Student – Up 6.68% to CA$6.39 (currently $4.72)
Individual – Up 15.47% to CA$12.69 per month ($9.37)
Duo – Up 19.35% to CA$17.89 ($13.22)
Family – Up 23.54% to CA$20.99 ($15.51)
Explaining the decision to materially raise prices, a Spotify spokesperson pointed to “local macroeconomic factors” as well as an effort to “meet market demands while offering an unparalleled service.”
Though those non-committal remarks don’t provide an abundance of context, “local macroeconomic factors” presumably refer, at least in part, to Canada’s controversial 5% tax on streaming services. Spotify and others are still pushing back against the relevant law, we reported last month.
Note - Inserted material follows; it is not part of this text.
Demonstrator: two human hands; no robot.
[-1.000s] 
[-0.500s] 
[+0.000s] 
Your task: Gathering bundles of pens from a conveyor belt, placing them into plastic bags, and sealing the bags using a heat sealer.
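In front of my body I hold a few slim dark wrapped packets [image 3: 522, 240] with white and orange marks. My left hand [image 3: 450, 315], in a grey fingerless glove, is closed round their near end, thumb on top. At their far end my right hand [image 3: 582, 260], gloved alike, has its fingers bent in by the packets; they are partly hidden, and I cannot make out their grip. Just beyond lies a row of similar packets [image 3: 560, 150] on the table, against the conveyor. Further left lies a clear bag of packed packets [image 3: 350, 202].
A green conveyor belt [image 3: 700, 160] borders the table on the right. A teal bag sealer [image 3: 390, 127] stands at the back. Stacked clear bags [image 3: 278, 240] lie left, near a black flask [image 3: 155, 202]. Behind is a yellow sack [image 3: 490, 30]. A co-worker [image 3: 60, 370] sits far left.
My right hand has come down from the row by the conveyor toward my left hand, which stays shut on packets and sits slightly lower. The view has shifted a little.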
Moreover, Spotify’s pricing maneuver is hardly without historical precedent. It was only in May that the platform elevated its prices in France following the rollout of a similar (decidedly contentious) additional tax on revenue.
Of course, as illustrated by the above percentages, today’s jumps in Canada are larger than 5%. But as we highlighted in July, Spotify subscribers in the nation were paying noticeably less (to the tune of about $8 monthly for Individual pre-hike) than U.S. subscribers given the CAD-USD exchange rate.
This was more apparent yet after Spotify in June finalized another round of stateside increases, including to $11.99 for Individual and to $19.99 for Family.
Bearing in mind Universal Music’s slowing paid-subscription growth in Q2 and the broader H1 2024 subscription-addition slowdown in the U.S., the time is apparently right for the market leader to continue embracing higher-cost plans in well-established music spaces.
Furthermore, despite the second-quarter streaming plateau, Universal Music is banking on solid subscription-revenue expansions for years to come. And with taller-than-ever expectations for emerging markets, which are comparatively difficult to monetize, attempts to squeeze extra value from mature music industries might not be limited to price increases on subscriptions.
Moving forward, it’ll be interesting on multiple levels to track all the involved steps – as well as the exact developments and financial results they bring about. Adjacent to these main developments and financial results, however, the Spotify-driven shift could also usher in streaming market-share changes.
We previously noted that Apple Music holds a slight lead over Spotify in terms of total Individual subscriptions in the U.S., and the Apple-owned platform is still charging less than its rival in the States. Plus, with Spotify’s price bumps in Canada, fans are now paying nearly CA$2 more per month for Individual on the service than on Apple Music.